When reviewing colleagues' work, that familiar anxiety kicks in: What if I miss something? What if an error slips through and it lands on me?

The truth is, ultimate responsibility often does rest with the leader. That's the job. But when attention-to-detail challenges are part of your neurotype, the stakes feel sky-high. Deadlines amplify everything; rushing reviews can turn a manageable task into a source of dread.

I learned this the hard way early in my management journey. (I'll skip the gory details, but let's just say a preventable error made it all the way through.)

I was furious at the team member, at the process, and mostly at myself. It stung because it made me feel incompetent as a professional and supervisor. From that moment, I vowed: Never again.

I pride myself on not being a micromanager. I want to delegate trust and empower people. But when team members have their own attention or absent-minded moments (we're all human, neurodivergent or not), that trust can feel risky. Perfectionism creeps in, and suddenly reviewing feels like walking a tightrope.

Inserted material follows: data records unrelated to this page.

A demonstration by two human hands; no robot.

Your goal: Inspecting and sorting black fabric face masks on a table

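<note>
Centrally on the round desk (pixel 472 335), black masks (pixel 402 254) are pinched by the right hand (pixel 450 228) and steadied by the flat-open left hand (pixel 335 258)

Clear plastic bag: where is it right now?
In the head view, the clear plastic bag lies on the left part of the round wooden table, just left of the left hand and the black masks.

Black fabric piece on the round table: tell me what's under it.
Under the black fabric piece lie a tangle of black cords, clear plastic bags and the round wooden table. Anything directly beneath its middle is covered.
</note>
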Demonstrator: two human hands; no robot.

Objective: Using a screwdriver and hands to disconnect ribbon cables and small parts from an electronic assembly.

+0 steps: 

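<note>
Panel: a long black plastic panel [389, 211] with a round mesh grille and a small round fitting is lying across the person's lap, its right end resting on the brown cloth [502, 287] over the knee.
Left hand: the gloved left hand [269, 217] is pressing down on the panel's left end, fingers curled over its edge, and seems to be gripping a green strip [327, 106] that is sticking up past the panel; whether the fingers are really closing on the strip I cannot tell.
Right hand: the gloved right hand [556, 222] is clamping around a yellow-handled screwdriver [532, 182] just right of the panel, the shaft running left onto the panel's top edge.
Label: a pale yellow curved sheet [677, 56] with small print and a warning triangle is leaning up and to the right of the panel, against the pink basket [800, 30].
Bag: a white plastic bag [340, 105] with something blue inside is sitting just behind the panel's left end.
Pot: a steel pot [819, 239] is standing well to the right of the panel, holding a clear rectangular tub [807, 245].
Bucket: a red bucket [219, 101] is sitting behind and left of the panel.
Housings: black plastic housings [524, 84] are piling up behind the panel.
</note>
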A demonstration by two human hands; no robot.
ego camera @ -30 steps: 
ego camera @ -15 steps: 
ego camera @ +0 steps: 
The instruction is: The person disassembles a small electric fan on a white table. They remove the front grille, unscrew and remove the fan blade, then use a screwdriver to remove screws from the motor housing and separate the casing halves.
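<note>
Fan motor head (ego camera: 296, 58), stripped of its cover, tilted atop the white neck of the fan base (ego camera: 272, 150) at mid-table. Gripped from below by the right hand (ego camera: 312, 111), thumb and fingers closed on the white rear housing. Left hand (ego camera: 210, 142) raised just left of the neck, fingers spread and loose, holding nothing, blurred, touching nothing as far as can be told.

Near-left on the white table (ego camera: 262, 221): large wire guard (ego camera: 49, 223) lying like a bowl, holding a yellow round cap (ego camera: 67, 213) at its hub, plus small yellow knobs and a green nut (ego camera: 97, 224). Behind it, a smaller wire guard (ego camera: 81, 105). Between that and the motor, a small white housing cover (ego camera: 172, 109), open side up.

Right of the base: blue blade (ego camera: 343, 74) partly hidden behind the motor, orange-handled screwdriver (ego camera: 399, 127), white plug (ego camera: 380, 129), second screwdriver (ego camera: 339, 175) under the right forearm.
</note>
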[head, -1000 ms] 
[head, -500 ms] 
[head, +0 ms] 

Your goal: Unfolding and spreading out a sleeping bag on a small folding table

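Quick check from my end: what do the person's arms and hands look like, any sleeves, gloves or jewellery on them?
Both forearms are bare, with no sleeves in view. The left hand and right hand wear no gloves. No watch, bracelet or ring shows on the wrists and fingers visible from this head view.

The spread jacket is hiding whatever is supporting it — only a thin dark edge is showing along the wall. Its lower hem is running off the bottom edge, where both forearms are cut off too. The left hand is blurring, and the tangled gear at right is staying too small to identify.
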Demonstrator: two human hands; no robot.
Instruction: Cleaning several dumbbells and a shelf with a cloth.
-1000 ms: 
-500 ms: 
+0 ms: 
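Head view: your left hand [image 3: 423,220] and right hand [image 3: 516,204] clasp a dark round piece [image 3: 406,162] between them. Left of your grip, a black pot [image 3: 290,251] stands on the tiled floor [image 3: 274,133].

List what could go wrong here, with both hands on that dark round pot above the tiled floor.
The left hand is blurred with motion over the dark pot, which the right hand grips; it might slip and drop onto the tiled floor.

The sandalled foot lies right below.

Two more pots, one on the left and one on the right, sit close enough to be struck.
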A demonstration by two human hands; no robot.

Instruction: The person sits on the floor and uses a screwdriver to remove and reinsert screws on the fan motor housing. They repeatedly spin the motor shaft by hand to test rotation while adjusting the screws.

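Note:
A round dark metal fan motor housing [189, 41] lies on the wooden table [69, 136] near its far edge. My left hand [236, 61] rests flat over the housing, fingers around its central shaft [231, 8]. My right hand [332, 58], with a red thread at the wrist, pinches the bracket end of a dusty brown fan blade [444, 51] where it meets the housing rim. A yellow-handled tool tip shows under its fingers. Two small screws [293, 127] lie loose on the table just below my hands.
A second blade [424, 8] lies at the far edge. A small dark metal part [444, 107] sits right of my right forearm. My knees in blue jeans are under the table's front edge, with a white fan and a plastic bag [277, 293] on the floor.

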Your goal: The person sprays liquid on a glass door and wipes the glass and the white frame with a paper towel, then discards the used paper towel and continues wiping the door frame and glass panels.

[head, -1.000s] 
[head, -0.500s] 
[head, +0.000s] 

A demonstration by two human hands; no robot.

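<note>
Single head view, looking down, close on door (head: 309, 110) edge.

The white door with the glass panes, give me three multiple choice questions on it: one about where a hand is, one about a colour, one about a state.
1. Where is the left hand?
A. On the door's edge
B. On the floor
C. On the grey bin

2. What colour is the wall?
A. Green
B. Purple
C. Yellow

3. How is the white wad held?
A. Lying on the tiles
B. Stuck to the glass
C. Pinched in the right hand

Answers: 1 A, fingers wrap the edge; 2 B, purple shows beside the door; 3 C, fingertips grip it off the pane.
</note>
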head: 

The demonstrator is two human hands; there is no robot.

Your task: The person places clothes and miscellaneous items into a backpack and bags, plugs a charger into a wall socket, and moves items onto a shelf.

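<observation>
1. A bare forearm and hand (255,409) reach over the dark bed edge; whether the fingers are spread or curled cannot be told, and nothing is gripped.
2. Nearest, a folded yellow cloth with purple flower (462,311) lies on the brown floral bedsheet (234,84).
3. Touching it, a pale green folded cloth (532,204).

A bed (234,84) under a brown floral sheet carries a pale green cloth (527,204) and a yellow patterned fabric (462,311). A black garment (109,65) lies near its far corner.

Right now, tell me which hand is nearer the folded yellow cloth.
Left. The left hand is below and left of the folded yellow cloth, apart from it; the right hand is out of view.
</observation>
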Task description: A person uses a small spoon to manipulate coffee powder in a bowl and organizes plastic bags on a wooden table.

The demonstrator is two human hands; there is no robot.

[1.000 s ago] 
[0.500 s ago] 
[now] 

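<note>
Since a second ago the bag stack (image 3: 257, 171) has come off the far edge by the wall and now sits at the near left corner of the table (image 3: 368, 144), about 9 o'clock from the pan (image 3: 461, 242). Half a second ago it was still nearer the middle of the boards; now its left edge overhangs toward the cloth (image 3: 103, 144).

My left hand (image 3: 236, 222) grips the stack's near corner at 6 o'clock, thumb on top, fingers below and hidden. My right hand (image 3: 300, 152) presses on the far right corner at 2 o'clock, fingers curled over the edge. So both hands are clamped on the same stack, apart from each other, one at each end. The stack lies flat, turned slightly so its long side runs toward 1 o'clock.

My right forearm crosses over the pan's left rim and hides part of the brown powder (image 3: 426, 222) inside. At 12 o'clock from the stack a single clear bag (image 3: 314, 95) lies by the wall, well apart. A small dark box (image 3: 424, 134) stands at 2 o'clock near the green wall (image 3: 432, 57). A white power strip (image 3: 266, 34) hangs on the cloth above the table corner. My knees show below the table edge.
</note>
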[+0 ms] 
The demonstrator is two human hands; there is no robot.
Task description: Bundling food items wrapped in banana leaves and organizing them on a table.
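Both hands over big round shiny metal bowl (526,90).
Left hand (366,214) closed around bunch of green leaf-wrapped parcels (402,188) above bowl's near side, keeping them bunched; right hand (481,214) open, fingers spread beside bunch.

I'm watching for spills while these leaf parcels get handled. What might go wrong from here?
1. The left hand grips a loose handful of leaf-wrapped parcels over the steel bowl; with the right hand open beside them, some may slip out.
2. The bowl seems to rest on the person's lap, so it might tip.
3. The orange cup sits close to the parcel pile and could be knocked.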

Over the years, I've built strategies that help ease the anxiety without turning me into a control freak. Here's what works for me:

1. Establish clear processes and build in buffers

Set team-wide standards for deliverables, e.g.,

  • Checklists

  • Templates, or

  • Simple controls

Most importantly: bring your internal deadline forward. If something's due Friday, ask for it by Wednesday. This gives you breathing room to review thoroughly without panic. Mistakes happen to everyone; extra time reduces the odds.

2. Communicate feedback in writing

After any review, summarize changes or approvals via email or shared documents. It creates a clear record, reduces misunderstandings, and ensures we're all aligned, singing from the same hymn sheet.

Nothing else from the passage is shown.